Is actually a cutting board, but it has a more technological design as it is as Macbook Pro, but is more primitive because wood.
And just like laptops, is available in three sizes: 13, 15 and 17 inches. Their prices range between 43 and 55 euros respectively. And pay attention to the logo, as is typical of Apple’s apple, but cut in half. You can not deny me that is original and that Mac fans will look forward to them.
Vía | Compradicción
En Directo al Paladar | Cutting board with scale
En Directo al Paladar | Tables Index of Lékué cut

These last two weeks have been very busy here in DAP, we talked, visited, met and cooked a little of everything in this weekly menu and we will make a small and fast travel.
started giving us on the whim of eating churros with chocolate, we learned more about green tea and how good he is toast in the morning.
(# ) Other days we went out into the street to buy a couple of cookbooks, one for sinners, and another to make pizzas, a Sixpack, and a Moleskine gastronomy. And to visit VINACOTECA, where we have acquired the odd wine for example, a bottle of Alonso del Yerro 2006, a Vineyard Meín a Hiru 3 racemes 2004, a Mano a mano 2007, and with luck we hope to experience a coup de coeur .
We have also taken some time to learn and remember some things, like why it’s important to have sharp knives, eating sushi, or is the gastroeconomía.
Something that we could or wanted to stop doing is stop and grab a snack, for that we are in the cider season, and take a couple of tapas, mini tuna, foie unaperitivo and Montadito one of hake.
We have visited many restaurants, the Itxas Magal, Araceli the mansion and the restaurant Attica.
At the time of getting into the kitchen, we have not been lazy, so we have test and present, a lot of main dishes such as a risotto with truffles, with mustard meatballs with spaghetti, rice with cuttlefish, cherry tomato pizza, a dish of lentils, green asparagus and couscous among others.

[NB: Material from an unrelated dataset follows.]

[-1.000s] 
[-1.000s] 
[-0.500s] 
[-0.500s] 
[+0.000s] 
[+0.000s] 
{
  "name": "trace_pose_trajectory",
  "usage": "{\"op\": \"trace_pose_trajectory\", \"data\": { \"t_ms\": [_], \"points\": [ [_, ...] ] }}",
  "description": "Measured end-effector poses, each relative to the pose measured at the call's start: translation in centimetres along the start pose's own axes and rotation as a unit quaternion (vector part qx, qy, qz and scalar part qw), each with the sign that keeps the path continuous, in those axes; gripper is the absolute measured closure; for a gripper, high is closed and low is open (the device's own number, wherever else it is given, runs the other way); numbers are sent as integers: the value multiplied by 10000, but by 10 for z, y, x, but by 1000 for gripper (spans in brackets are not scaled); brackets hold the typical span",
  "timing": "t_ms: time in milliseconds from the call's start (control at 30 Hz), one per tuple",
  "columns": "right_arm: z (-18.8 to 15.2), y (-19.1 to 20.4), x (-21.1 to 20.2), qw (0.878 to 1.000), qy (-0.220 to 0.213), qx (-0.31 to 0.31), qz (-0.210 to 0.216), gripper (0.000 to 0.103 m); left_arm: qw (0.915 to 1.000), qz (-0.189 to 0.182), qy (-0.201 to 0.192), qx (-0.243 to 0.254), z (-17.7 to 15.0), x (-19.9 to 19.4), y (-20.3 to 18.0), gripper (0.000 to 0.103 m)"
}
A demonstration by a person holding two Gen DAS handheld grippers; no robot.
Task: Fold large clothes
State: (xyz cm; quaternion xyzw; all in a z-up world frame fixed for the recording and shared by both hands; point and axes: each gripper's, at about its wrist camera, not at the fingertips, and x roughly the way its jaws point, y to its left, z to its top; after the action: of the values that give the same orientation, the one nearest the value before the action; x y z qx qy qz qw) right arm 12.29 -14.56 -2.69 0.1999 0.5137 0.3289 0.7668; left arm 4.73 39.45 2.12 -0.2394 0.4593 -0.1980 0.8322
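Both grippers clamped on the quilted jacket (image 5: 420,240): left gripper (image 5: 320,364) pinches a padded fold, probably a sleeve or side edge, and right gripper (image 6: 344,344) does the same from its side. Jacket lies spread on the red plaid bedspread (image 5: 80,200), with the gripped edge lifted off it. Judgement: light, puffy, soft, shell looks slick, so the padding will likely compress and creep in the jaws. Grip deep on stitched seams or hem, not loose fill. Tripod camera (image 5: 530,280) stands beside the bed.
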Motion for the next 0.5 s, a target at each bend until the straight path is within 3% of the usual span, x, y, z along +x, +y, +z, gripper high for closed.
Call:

also have many cooked entrees left here only a sample of them, salmon fillets, pork ribs, chicken with mustard, toast sobrasada, and cod with peppers.
With respect to desserts, every day we hide that we’re less hungry, we cooked a few things as sweet as honey, spiced pears, a soybean cake, carrot cake, a mousse, yogurt and other pear flan olive oil.
Many things have happened these weeks in DAP have been left out of the weekly menu, so we invite you to give yourself a return the web.